All in the <head>

– Ponderings & code by Drew McLellan –

– Live from The Internets since 2003 –

About

Podcast Aggregators Should Support Cookies

8 March 2005

Here’s a rough idea I’d appreciate feedback on.

One of the main principals behind podcasting is that the podcaster publishes an RSS feed detailing their most recent releases. At least that is the current model, with nearly all podcasters viewing their shows as a rolling series. Consider a different model, however, where a set of shows might need to be heard sequentially. This might be “Teach yourself Spanish in 24 hours” or a serialised novel or anything of that kind. Using a ‘most recent’ RSS feed would be like dipping into a series of 24 half way through – it just wouldn’t work.

For sequential podcasts a more controlled RSS feed is required to drip feed the shows in the right order, as and when they become available. Obviously the key to this is to personalise the RSS feed to the individual and keep track of their position in the sequence on the server side. The trouble arises in identifying the user.

If someone is discovering the podcast via the web, then offering a personalised feed is easy. At the simplest level a unique ID could be generated for every page load, thus ensuring the user has a unique feed address. More complex systems might require registration. This, however doesn’t address the great many users subscribing via one of the various podcast directories, or being passed the address manually by and friend and so on. Additionally, if a naive user manages to share their personalised feed address with others, the whole sequence will mess up spoiling everyone’s enjoyment.

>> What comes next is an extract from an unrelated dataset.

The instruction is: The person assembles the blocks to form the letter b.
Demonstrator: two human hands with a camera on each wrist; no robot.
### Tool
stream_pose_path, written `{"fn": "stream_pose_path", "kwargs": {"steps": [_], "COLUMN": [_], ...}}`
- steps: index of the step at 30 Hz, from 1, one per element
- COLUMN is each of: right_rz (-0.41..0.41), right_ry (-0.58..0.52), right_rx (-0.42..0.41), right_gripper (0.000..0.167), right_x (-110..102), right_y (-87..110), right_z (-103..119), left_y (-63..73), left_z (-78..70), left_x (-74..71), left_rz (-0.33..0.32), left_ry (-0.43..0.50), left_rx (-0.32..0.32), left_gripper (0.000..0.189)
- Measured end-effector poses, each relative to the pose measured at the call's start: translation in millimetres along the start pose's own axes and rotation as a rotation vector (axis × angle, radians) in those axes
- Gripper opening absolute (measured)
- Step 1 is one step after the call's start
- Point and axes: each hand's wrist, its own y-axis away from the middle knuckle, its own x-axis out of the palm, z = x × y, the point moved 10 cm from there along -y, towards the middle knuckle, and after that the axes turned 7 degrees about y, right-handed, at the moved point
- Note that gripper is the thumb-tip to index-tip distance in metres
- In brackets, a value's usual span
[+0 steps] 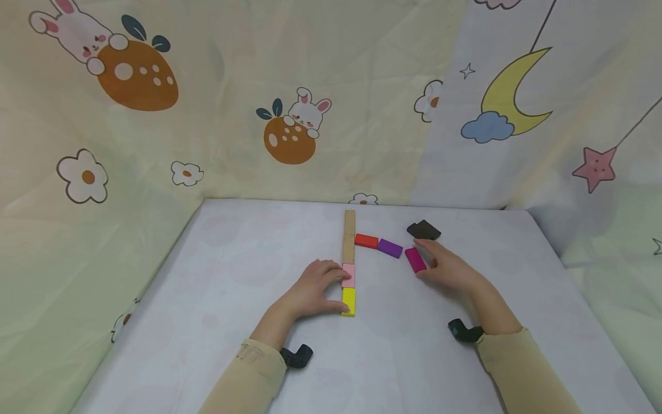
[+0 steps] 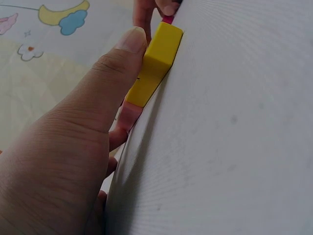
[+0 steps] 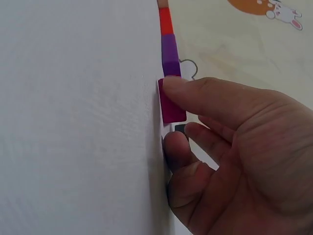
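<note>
Flat coloured blocks lie on the white table. My left hand (image 1: 316, 290) is at the near end of an upright row. Its thumb touches the yellow block (image 2: 164, 46), and a fingertip rests on the pink block (image 1: 349, 276) just beyond. My right hand (image 1: 454, 269) pinches a magenta block (image 1: 415, 260), tilted in the head view, with the thumb across it in the right wrist view. To its left, a red block (image 1: 366, 241) and a purple block (image 1: 390, 248) run end to end from the row.
Tan blocks (image 1: 349, 236) form the far part of the row. Dark blocks (image 1: 424, 230) lie bunched just beyond my right fingertips. A patterned cloth wall (image 1: 362, 115) rises behind the table. Each wrist carries a small black camera mount (image 1: 297, 356).
</note>
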Motion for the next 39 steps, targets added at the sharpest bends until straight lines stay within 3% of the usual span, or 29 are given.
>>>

What might be more useful is if the podcast aggregator (podcatcher) supported cookies. By setting a new cookie with a unique ID, or reading in an existing cookie for return users, the server could uniquely identify the user and therefore their position in the sequence.

This does, however, raise a few issues. Firstly it complicates the model. One of the really appealing aspects of podcasting is the simplicity of the model. Ultimately there must be some trade off between simplicity and more advanced functionality.

The second issue is that of course this would require support from the major podcatchers out there, of which there is an increasing number almost daily. However, we’re probably at a stage where something like this could be introduced without too much trouble. The format is young, and all the clients are under current development – there isn’t really any legacy stuff out there yet. From a programming point of view, adding a bit of HTTP manipulation is a little extra work, but hopefully wouldn’t be too onerous.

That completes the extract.